Today, the Warren, Michigan-based wholesale food distributor delivers 150 truckloads of groceries daily to around 8,000 customers, including supermarkets, convenience stores and cafeterias, and has expanded into new areas including seafood and confectionary products. Its ambitions have seen it acquire a number of food businesses in recent years, including Wisconsin-based Jim’s Cheese and Michigan-based Dairy Fresh Foods.
As its reach grew, insight started to lag behind at Lipari Foods. Until its implementation of the WebFocus data analytics platform from Information Builders, employees throughout the business relied heavily on the IT department for hard-coded reports and queries. Multiple reports were often required to make particular decisions, according to Joe Beydoun, Director of Supply Chain Management and Business Intelligence at the company:
For many years, we simply did reporting against some critical back-end systems, such as the warehouse management system, and it all happened in IT. There was no ad-hoc capability, so every new request or the need for a new column meant creating a new report. We were a much smaller company back then and I don’t think we could operate that way now. In fact, I know we couldn’t.
Tackling two priorities
Beydoun saw that two things needed to change if employees at Lipari Foods were going to have the information they required to do their jobs to the best of their abilities.
First, they needed self-service BI capabilities that reduced their reliance on the IT team. And second, they needed reports based on a much wider pool of data sources.
With that in mind, the WebFocus project began with a focus on sales and purchasing, based on getting information into dashboards that define sales plans and targets versus actual sales.

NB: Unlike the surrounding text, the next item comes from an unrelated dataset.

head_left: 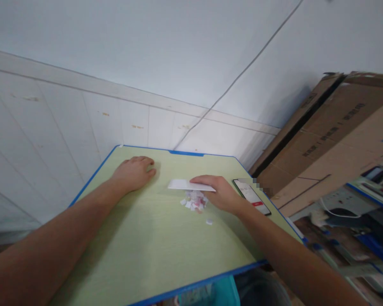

It was a good start, but a more urgent - and complex - requirement lay elsewhere in the business. Employees in the warehouse and transportation departments needed information that could help them mitigate the risk of late deliveries and spoiled food. After all, the company ships a wide range of perishable goods, such as fresh chicken and dairy products, says Beydoun:
Once we’d been successful with sales and purchasing, we soon turned our attention to operations. We’re a sales-driven company, but in the last couple of years, it seemed like we were at risk of having to slow down on sales because we just couldn’t operate anymore. We were just shipping so many cases out of our single warehouse.
New acquisitions, he adds, clouded the picture, with a newly acquired company typically adding between 4,000 and 7,000 new SKUs with which warehouse staff had to contend. On top of that, the company wanted its supply chain analytics to reflect the sophistication of its operations. As Beydoun explains:
Supply chain data has evolved to more than just transactional data from an ERP or warehouse management system. Today, in 2018, we have various data sources that we capture, collect and react to in a near real-time state.
More systems, more insight
That data includes delivery vehicle telematics and data from warehouse equipment such as forklift trucks, as well as transportation management systems. And in a bid to make sure everyone can see and use that information, Beydoun says dashboards are available on TV screens in the warehouse, on iPads for supervisors and on cell phones for the sales team.
Actionable key performance indicators (KPIs) are displayed on these dashboards and exception-based reports are automatically distributed when activities fall outside of typical parameters, helping the company to spot and quickly tackle potential errors in orders and shipments.
The next step, says Beydoun, is to implement more of the data discovery capabilities available in WebFocus. While employees can use their dashboards to ‘drill down’ into data, he says, their confidence is growing and there’s now a good case for enabling some of them to start building their own dashboards too:
We see a lot of efficiencies to be gained from making it easier for employees to explore their own data - to spot issues and put them right, or simply make a process more efficient. We don’t want to put limits on their ability to do that, so the idea of data discovery has a lot of appeal for us.